DATASET EXTRACT
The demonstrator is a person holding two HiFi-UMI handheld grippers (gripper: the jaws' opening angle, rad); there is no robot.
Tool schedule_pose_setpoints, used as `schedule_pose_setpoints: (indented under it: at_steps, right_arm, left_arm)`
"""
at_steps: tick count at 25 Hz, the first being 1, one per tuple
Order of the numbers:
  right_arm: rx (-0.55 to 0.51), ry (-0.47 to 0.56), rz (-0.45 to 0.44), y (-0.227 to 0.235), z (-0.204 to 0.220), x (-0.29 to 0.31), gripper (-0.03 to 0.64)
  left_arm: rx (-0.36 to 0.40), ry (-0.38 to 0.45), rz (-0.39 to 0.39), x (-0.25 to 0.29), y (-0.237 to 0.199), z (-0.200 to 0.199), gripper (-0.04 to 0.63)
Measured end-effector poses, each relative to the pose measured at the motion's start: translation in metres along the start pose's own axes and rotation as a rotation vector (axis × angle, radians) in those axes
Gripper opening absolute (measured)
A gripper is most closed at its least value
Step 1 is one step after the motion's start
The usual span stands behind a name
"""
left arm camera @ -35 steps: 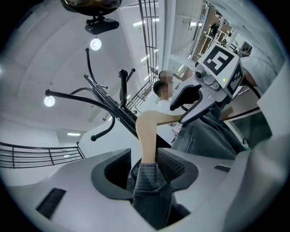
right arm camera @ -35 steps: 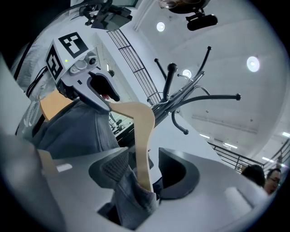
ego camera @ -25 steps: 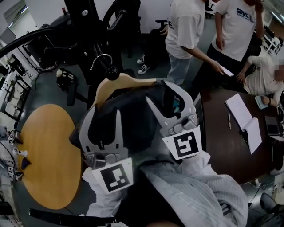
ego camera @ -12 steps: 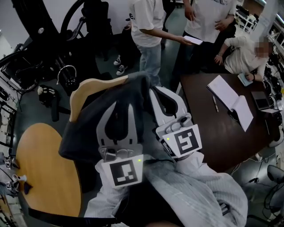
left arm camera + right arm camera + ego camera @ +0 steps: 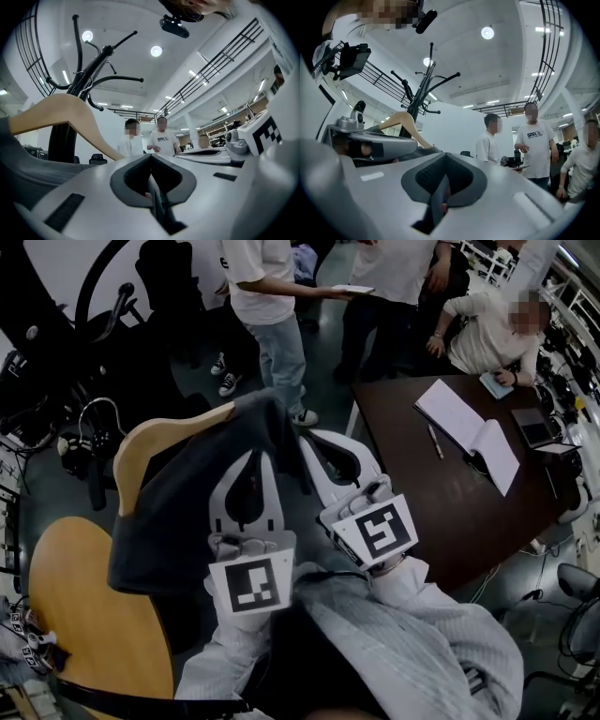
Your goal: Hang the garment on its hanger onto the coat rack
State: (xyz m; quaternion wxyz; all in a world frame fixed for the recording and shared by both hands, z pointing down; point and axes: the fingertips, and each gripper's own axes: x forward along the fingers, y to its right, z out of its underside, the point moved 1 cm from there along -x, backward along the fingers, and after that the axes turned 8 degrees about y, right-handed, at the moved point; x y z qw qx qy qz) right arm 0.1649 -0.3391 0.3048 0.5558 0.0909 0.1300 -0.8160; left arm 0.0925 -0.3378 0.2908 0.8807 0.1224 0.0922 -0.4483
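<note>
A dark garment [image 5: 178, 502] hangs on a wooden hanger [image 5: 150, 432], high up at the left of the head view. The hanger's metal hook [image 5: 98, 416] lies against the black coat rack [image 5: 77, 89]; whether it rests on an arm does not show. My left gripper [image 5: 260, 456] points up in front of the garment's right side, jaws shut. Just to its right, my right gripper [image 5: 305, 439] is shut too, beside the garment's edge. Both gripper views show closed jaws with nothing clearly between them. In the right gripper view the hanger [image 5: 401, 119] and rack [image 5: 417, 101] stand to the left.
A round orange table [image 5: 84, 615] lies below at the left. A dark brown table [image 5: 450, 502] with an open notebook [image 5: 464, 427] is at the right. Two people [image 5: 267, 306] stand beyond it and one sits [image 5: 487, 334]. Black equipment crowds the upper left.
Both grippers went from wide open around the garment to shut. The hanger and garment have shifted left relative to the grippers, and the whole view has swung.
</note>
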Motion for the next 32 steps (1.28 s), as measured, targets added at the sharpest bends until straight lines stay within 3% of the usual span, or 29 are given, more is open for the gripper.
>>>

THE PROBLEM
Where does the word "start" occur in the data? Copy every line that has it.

ANSWER SECTION
Measured end-effector poses, each relative to the pose measured at the motion's start: translation in metres along the start pose's own axes and rotation as a rotation vector (axis × angle, radians) in those axes
Step 1 is one step after the motion's start

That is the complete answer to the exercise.